PROBLEM DETAILS:
Each line below must be reproduced exactly as it stands. Pictures stay out of the copy.

GIVEN INFORMATION:
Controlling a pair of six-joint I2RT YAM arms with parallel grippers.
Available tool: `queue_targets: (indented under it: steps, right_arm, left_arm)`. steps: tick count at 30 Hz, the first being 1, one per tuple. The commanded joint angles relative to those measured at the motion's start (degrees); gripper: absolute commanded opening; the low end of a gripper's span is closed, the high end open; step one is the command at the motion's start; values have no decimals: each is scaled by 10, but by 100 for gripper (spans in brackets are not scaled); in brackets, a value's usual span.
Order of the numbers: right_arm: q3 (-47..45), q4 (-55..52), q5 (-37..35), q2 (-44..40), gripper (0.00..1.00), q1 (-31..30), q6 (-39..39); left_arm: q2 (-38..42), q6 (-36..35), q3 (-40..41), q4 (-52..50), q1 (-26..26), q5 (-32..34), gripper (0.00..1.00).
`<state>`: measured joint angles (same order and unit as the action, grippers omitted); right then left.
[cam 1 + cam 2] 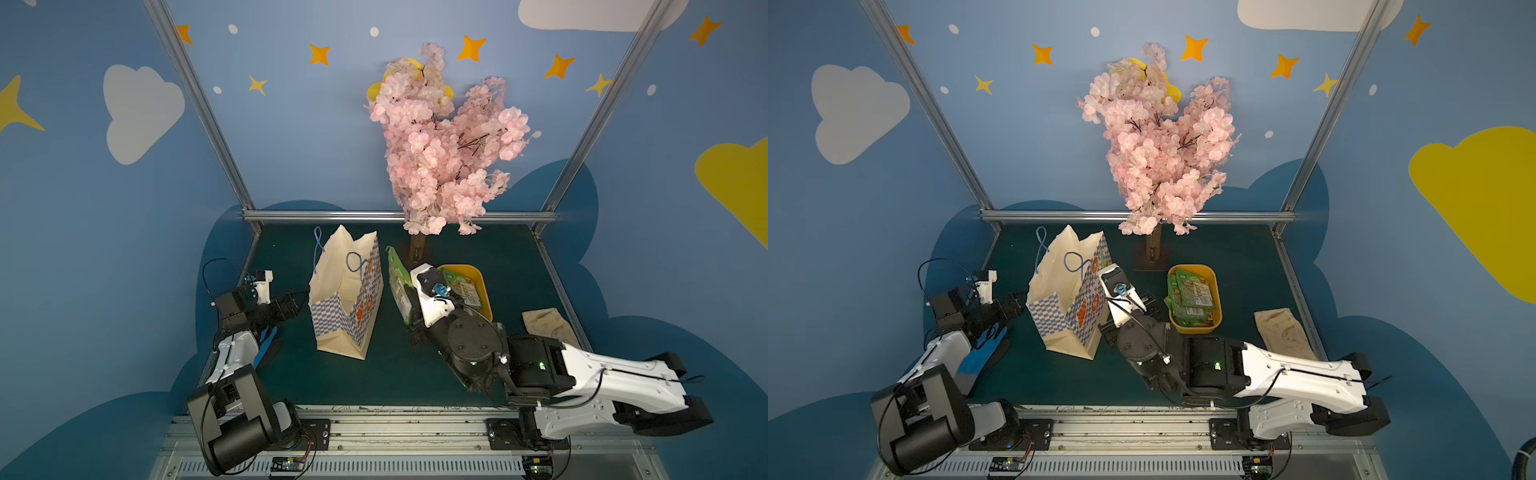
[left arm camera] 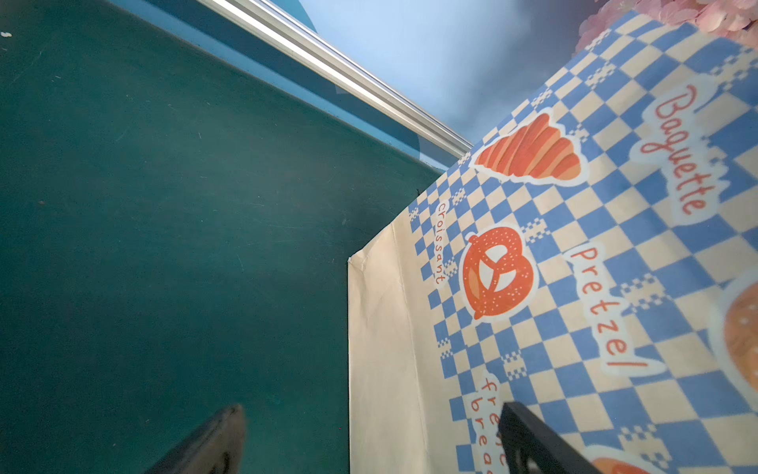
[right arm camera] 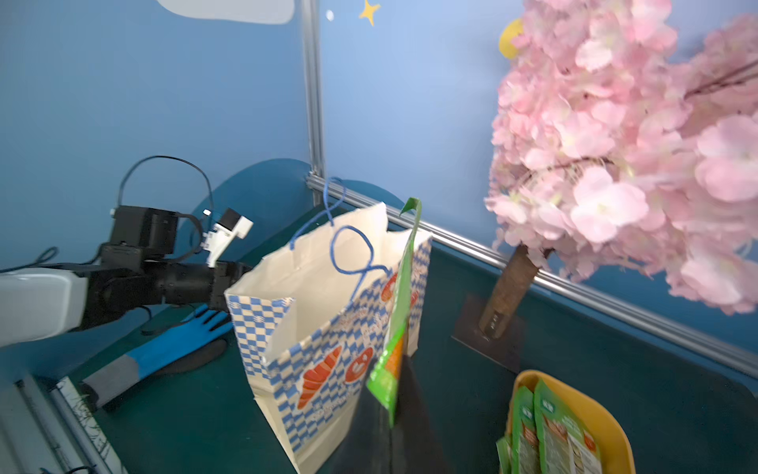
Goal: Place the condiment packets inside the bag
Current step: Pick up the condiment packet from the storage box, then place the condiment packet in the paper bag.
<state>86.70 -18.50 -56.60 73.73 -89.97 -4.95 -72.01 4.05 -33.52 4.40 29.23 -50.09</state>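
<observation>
The checkered paper bag [image 1: 345,291] [image 1: 1067,299] stands upright and open-topped on the green table. My right gripper [image 1: 409,301] [image 3: 391,414] is shut on one green condiment packet [image 1: 397,282] [image 3: 400,312]. It holds the packet on edge just right of the bag's right wall, with the top corner above the rim. Several more condiment packets [image 1: 1192,299] [image 3: 549,435] lie in a yellow tub [image 1: 486,286]. My left gripper [image 1: 298,306] [image 2: 375,431] is open and empty, close against the bag's left wall [image 2: 574,266].
A pink blossom tree [image 1: 440,145] on a trunk and plate [image 1: 417,249] stands behind the bag and tub. A beige cloth glove [image 1: 548,326] lies at the right edge, and a blue glove [image 1: 988,349] lies under the left arm. A metal rail [image 1: 395,215] bounds the back.
</observation>
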Motion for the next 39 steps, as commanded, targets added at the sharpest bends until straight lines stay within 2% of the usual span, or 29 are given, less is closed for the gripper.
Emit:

RESPONSE:
Controlling a pair of six-joint I2RT YAM arms with parallel grippers.
Available tool: `queue_targets: (indented under it: steps, right_arm, left_arm)`. steps: tick count at 30 Hz, the first being 1, one per tuple. The commanded joint angles relative to those measured at the motion's start (degrees); gripper: absolute commanded opening; the low end of a gripper's span is closed, the high end open; step one is the command at the motion's start; values have no decimals: each is scaled by 10, but by 100 for gripper (spans in brackets are not scaled); in brackets, a value's usual span.
Order of the numbers: right_arm: q3 (-47..45), q4 (-55..52), q5 (-37..35), q2 (-44..40), gripper (0.00..1.00), q1 (-31..30), q6 (-39..39); left_arm: q2 (-38..42), q6 (-36..35), q3 (-40..41), q4 (-52..50), q1 (-26..26), q5 (-32..34), gripper (0.00..1.00).
`<state>`: measured joint angles (same order and unit as the action, grippers omitted); right then left.
[cam 1 + cam 2] 
[left arm camera] 
[right arm camera] 
Goal: Place the condiment packets inside the bag
Current step: Pick up the condiment packet from the storage box, then place the condiment packet in the paper bag.
<state>86.70 -18.50 -56.60 73.73 -89.97 -4.95 -72.01 4.05 -33.52 4.40 29.23 -50.09</state>
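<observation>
The checkered paper bag [image 1: 345,291] [image 1: 1067,299] stands upright and open-topped on the green table. My right gripper [image 1: 409,301] [image 3: 391,414] is shut on one green condiment packet [image 1: 397,282] [image 3: 400,312]. It holds the packet on edge just right of the bag's right wall, with the top corner above the rim. Several more condiment packets [image 1: 1192,299] [image 3: 549,435] lie in a yellow tub [image 1: 486,286]. My left gripper [image 1: 298,306] [image 2: 375,431] is open and empty, close against the bag's left wall [image 2: 574,266].
A pink blossom tree [image 1: 440,145] on a trunk and plate [image 1: 417,249] stands behind the bag and tub. A beige cloth glove [image 1: 548,326] lies at the right edge, and a blue glove [image 1: 988,349] lies under the left arm. A metal rail [image 1: 395,215] bounds the back.
</observation>
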Motion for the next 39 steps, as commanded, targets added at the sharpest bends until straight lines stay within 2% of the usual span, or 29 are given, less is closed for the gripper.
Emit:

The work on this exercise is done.